Parmi eux, Raul Engales, un peintre argentin en exil, fuyant son passé et la « guerre sale » qui a enflammé son pays. S’affamant pour payer son matériel, il peint le jour d’immenses toiles mettant en scène les spectres qu’il croise la nuit. Un soir, il attire l’attention de James Bennett, critique d’art en vogue du New York Times, proche de Basquiat, Warhol et Keith Haring.
Tandis que l’ascension fulgurante de l’un entraîne l’autre sous les projecteurs, une double tragédie les frappe. Dans ce chaos, Lucy, l’amante enjouée de Raul, échappée d’une obscure banlieue de l’Idaho, tente de les extraire de leur détresse. Entre peintre, critique et muse se dessine alors un triptyque amoureux étourdissant.

Edition: Calmann-levy

Nombre de pages: 413 pages

Mon avis: New York est une ville cosmopolite, peuplée de personnes en tout genre. Dans ces années 80 où le grand essor artistique se fait sentir, il existe des ateliers, des galeries, des critiques d’art, et parmi ce panel de métier, des personnalités se croisent.
Un véritable chassé-croisé de vies apparaît sous nos yeux: une jeune fille arrivée d’une petite ville et qui espère réussir à New York, un artiste torturé, un critique d’art voyant les couleurs accompagné d’odeurs, et bien d’autres encore…
A travers leurs regards et leurs pensées, un véritable panorama de ce qu’était le downtown de la grande Pomme à cette époque se dessine.
Je suis… indécise quant à l’impression que m’a laissé ce livre. Il m’est difficile de dire si je l’ai aimé ou s’il m’a ennuyé.
 
Le style d’écriture est poétique, et les descriptions sont belles. Les personnages sont complexes, les aspirations diverses.
 
Mais il y a un fond glauque, noir, qui m’a déplu. Bon, bien sûr, tout ne peut pas être rose dans le meilleur des mondes. Mais là, j’ai trouvé que ce fond trouvait trop de place dans l’histoire.
C’était peut-être le but recherché par l’auteur, et si c’est le cas, c’est réussi.
Il me semble aussi que cette époque était l’heure de toutes les extravagances, de toutes les innovations, de tous les essais.
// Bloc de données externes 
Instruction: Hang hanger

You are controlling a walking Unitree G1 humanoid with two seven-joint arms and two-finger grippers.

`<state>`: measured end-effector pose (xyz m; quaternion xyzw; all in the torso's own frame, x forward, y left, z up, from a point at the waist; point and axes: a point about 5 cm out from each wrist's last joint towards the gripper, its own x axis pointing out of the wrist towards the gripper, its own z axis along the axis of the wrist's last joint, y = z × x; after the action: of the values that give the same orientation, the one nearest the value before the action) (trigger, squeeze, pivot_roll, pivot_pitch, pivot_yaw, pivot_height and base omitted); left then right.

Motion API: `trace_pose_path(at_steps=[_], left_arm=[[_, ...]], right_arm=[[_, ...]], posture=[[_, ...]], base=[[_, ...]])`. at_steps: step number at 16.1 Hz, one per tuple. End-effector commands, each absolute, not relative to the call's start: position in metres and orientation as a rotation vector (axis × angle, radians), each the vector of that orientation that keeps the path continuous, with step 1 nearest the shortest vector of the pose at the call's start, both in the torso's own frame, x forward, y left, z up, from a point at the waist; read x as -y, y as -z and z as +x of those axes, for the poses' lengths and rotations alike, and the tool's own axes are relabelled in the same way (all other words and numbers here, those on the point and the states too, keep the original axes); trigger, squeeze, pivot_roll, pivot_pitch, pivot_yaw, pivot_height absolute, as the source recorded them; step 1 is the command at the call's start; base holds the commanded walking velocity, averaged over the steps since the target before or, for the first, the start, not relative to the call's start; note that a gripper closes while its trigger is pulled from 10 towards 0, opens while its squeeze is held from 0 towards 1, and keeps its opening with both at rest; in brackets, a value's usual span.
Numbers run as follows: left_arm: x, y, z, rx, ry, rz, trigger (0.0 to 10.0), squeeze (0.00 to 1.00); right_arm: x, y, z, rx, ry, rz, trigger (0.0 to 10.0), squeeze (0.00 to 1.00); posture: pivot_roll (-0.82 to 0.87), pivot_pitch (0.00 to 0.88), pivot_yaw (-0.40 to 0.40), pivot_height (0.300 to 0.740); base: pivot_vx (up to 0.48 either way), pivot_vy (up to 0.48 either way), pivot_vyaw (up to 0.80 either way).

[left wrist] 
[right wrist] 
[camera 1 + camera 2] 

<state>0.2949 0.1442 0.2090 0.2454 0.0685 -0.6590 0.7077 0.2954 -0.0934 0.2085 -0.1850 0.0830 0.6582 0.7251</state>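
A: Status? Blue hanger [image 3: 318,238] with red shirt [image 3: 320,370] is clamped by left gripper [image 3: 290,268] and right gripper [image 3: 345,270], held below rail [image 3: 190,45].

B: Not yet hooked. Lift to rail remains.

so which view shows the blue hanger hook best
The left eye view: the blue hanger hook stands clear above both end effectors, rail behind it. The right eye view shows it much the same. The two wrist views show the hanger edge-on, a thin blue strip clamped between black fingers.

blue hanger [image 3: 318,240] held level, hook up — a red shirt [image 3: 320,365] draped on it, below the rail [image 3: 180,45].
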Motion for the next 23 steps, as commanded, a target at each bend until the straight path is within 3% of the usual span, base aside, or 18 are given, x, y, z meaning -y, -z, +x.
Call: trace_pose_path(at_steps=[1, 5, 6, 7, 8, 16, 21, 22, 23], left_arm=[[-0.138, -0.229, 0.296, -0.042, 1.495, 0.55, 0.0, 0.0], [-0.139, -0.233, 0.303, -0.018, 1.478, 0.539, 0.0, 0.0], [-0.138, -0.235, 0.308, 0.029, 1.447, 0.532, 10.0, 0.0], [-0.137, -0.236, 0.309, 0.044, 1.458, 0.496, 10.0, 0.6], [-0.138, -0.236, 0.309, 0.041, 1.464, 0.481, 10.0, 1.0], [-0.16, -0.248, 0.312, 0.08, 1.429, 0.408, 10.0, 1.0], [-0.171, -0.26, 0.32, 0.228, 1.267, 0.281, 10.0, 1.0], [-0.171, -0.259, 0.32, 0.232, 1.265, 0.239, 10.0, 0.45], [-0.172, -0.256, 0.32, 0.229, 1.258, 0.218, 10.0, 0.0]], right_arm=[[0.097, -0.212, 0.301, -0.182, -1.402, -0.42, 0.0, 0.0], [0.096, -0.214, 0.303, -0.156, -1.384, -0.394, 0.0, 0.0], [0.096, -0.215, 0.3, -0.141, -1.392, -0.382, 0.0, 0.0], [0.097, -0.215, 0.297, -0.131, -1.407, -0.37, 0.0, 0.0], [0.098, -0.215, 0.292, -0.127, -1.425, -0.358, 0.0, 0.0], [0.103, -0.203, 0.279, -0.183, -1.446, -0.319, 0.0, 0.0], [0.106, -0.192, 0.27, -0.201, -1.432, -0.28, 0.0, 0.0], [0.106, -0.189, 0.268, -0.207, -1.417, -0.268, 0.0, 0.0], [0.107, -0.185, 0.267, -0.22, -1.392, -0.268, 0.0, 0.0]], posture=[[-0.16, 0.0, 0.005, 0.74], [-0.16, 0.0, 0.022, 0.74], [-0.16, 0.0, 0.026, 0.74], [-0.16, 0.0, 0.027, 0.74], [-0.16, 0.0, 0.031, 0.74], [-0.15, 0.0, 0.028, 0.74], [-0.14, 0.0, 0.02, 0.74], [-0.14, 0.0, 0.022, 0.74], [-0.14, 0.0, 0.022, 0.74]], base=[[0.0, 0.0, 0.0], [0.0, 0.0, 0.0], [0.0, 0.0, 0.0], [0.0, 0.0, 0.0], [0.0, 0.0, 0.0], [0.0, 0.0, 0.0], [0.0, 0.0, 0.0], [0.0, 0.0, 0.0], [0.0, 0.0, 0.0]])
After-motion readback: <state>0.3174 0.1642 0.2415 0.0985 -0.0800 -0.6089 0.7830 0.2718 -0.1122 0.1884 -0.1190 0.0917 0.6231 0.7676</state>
Et pour ce qui est de la peinture, on le ressent très bien. Les nouveaux peintres, les galeries qui ouvrent, les fortunes qui se créent, et les déchéances de certains artistes.
 
Malgré tout cela, je ne peux pas dire que j’ai totalement aimé ce livre. Je reste donc mitigée. Dommage.
 
Points attribués: 6/10
Je remercie l’édition Calmann-Levy pour cette lecture artistique.